Sèverine Harzo

Journaliste et autrice

#4. UN LIEU À ELLE


   
      Des mois, des années, qu’elle essayait d’écrire. Elle avait commencé par touches. Des petits textes çà et là, sur le coin d’une table. Dans sa chambre, sur le petit bureau marqueté. Dans la salle de jeux des enfants, sur le plan de travail. Jamais en revanche sur le bureau du salon qui servait uniquement à la paperasse administrative. Elle écrivait bien aussi au Pays Basque, sur le bureau de son beau-père. Surtout la nuit. Quand tout le monde avait regagné son lit et que le silence s’installait enfin.
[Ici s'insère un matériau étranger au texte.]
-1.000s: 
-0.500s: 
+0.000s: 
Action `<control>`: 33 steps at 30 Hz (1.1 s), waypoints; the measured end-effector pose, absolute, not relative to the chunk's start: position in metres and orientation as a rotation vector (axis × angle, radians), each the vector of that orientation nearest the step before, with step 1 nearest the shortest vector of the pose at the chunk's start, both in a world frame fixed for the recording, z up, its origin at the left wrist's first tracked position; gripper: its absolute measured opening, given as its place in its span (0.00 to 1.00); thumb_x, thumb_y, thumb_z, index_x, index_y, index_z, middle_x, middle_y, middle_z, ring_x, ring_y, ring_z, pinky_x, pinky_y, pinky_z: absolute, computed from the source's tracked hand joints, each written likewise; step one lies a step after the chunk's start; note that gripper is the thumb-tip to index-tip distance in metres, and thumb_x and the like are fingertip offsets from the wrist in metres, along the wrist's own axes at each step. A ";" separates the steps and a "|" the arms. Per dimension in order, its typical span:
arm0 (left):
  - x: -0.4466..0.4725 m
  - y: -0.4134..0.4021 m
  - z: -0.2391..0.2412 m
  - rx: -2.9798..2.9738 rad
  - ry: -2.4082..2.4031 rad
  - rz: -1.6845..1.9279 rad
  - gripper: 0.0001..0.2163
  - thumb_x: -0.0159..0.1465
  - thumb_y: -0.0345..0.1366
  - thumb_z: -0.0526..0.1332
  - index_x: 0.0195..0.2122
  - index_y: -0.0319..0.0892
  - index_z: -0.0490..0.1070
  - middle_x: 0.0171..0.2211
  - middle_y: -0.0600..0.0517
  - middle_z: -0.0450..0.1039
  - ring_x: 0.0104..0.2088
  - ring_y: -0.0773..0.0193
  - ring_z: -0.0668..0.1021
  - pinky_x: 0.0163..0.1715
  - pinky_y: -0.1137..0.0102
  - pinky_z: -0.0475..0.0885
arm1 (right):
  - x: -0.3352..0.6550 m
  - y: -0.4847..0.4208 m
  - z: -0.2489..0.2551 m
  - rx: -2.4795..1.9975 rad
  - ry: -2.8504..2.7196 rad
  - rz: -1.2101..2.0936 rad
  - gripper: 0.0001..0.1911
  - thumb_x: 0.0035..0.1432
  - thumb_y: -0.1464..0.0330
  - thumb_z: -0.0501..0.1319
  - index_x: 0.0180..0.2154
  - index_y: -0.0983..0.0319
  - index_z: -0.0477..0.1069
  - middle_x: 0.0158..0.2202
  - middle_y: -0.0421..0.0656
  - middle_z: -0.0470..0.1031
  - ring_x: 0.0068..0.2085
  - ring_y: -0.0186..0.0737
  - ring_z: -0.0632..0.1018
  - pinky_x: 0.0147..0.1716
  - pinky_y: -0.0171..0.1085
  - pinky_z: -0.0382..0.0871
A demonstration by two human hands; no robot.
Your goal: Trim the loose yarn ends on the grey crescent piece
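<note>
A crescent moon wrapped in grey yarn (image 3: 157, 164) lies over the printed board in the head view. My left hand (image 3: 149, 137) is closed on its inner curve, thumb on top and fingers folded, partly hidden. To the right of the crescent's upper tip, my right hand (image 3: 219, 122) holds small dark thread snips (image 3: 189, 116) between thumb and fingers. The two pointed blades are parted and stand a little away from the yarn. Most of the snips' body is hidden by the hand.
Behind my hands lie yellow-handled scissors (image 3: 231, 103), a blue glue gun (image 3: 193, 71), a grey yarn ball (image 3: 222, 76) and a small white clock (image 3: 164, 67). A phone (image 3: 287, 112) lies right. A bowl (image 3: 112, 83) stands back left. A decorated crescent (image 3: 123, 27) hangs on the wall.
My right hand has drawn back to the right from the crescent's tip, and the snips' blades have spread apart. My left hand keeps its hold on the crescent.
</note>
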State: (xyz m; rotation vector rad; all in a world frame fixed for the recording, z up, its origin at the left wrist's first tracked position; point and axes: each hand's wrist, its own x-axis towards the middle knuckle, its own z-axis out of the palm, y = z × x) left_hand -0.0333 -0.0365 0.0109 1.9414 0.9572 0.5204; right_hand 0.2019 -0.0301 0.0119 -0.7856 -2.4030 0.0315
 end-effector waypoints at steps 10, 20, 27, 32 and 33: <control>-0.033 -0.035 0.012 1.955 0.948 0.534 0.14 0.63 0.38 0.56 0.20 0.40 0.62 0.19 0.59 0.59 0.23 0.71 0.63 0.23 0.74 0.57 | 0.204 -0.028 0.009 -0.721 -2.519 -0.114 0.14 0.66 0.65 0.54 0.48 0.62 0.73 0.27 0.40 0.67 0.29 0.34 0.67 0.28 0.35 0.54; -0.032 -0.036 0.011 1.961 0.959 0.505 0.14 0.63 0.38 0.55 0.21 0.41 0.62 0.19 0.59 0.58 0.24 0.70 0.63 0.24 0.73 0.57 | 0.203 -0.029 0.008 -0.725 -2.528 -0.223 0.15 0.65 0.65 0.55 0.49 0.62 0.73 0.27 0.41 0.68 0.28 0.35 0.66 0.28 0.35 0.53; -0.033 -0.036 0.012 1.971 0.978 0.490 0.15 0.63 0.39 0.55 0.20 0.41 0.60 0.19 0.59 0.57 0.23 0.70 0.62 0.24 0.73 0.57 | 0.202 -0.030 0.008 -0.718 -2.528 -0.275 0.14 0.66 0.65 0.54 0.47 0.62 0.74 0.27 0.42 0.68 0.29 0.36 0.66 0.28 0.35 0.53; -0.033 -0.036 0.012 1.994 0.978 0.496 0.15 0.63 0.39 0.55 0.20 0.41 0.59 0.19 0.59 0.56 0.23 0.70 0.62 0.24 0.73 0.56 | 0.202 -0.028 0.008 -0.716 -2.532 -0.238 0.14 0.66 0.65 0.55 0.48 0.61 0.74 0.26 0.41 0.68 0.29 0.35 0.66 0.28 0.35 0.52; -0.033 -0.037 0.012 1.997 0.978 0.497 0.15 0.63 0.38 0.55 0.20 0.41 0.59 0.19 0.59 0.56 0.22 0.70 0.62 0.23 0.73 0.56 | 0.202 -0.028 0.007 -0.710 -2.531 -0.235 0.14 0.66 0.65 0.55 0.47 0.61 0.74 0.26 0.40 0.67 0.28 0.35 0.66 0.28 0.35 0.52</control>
Impossible pourtant de se consacrer à quelque chose de plus long. Impossible aussi d’abandonner en cours son ouvrage pour le retrouver plus tard. À chaque fois, il fallait plier, ranger, débarrasser pour tout re-déballer ensuite. Stylos, cahiers, papier, livres, ordinateur. Toujours sur le qui-vive, elle se posait où elle pouvait, sans véritable lieu à elle. Au début, elle en avait plaisanté. Mais, petit à petit, le manque avait grandi pour devenir une obsession. Une humiliation. Elle avait toujours fait le nécessaire pour que ses enfants aient chacun une chambre à eux, avec un bureau, pour qu’ils puissent y travailler. Leur père, lui, avait son atelier vitré muni de portes et de rideaux lui permettant de s’isoler. Mais elle ? Rien. Elle se contentait des petits espaces ouverts que l’agencement de la maison en « open-space » voulait bien lui laisser, s’attendant à tout moment à y être interrompue par les uns ou par les autres. Elle pensait à Jane Austen qui dût s’accommoder de son salon et de ses va-et-vient et ce jusqu’à la fin de sa vie. Elle pensait à Virginia Woolf aussi, pour qui « une femme doit avoir un lieu à elle si elle veut écrire » et l’absence de ce lieu à elle n’en était que plus présente.